> _Exercise aim_: In the copy, include all of the listing exactly and none of its pictures.

> _Data below_:
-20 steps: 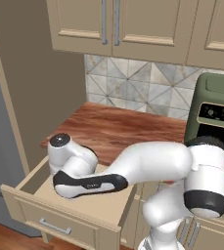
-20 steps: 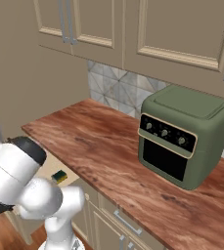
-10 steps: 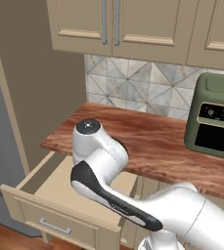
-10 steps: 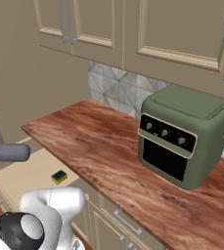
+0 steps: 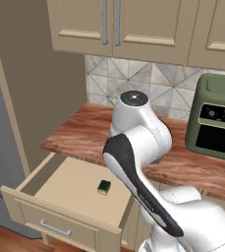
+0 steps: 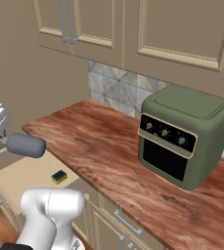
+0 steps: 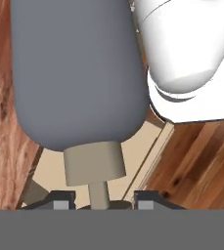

> _Task response_:
-20 steps: 
-20 steps: 
-10 steps: 
-10 steps: 
+0 steps: 
+0 steps: 
+0 steps: 

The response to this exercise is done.